There is clearly a need for a global economy that is based on our primal need for clean air, clean water, clean food and clean energy. We need to maintain our balance through gratitude for the blessings of the life we share and equal justice for all. We need to remember that we are not in charge of anything except our responsibilities to God, Nature and each other.
Under these simple guidelines, a healthy, growing future remains possible as we prepare to migrate from our home planet and relieve the consumptive consequences of an exponentially growing and ravenous demographic ruled by the artificial symbol of Money.
Sound impossible?

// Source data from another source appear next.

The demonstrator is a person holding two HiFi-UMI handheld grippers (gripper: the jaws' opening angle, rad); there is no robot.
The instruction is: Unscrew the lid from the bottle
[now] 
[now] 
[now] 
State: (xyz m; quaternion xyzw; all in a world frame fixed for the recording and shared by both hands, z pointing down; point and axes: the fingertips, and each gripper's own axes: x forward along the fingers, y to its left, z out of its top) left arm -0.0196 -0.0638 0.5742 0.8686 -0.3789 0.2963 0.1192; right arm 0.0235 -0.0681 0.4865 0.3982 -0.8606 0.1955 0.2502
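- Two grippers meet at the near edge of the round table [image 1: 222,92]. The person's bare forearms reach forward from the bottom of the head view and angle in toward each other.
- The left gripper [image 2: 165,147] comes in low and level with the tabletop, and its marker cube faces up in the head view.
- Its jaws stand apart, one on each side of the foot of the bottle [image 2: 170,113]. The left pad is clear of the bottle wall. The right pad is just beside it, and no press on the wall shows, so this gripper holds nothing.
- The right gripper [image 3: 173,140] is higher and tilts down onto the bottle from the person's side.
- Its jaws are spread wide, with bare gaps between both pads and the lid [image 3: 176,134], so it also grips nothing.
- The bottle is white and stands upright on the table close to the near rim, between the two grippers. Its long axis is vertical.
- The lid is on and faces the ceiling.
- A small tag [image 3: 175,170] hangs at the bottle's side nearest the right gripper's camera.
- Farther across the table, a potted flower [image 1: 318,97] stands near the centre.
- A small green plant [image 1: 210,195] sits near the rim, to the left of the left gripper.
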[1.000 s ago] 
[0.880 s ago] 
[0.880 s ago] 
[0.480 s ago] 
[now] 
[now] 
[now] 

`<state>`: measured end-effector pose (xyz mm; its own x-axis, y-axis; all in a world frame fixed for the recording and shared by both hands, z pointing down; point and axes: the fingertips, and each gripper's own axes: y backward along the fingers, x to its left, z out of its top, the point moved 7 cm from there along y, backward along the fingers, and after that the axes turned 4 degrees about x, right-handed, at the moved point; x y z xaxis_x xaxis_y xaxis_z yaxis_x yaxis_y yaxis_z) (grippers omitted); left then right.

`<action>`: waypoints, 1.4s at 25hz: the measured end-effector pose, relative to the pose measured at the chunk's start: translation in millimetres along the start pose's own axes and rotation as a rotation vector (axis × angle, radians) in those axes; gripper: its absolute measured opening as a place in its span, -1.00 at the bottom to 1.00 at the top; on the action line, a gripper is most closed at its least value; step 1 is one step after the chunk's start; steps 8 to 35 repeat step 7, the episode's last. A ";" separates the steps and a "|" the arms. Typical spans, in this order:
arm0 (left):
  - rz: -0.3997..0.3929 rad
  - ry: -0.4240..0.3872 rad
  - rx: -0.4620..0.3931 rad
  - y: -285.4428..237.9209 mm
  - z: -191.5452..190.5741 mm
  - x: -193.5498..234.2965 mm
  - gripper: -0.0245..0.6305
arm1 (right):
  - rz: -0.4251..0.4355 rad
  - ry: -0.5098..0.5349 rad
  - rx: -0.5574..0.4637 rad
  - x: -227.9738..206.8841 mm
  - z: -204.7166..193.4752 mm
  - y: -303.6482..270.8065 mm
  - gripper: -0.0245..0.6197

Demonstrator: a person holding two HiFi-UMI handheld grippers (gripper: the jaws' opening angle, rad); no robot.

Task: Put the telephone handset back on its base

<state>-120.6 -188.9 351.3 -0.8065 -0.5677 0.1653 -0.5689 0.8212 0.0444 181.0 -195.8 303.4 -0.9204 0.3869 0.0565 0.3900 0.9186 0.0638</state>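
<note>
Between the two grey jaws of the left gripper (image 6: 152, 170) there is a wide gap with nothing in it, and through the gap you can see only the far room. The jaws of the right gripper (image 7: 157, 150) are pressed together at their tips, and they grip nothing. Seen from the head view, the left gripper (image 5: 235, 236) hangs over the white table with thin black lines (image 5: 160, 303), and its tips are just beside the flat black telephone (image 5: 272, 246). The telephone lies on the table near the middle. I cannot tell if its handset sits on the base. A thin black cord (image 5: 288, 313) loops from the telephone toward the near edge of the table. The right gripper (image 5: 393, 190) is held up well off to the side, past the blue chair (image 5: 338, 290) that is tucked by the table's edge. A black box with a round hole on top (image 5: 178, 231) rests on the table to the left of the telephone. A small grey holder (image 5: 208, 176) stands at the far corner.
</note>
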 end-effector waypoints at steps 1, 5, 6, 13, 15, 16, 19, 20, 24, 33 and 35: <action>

Au contraire…
The world is being forced to re-evaluate its economic premises. Here are a few proven solutions to help create a naturally invigorated economy.
We can cut air pollution dramatically overnight by converting commercial diesel engines to far more cost-effective bio-fuels without a single change to the diesel mechanisms.
Bio-diesel distillation plants can filter and recycle the clean water we need to live.
We are capable of growing our own food with recycled organic fertilizers.
We have begun the process of harnessing the limitless clean renewable energy provided by the sun, the wind and hydraulic power.
Electric cars that may be fueled by solar energy are winning world class races.
The list of what we are capable of doing is only limited by our imaginations.
The questions to ask ourselves are:
Are we at the beginning of a new world or at the end of an old world?
“Are we a part of the problem or part of a realistic solution?”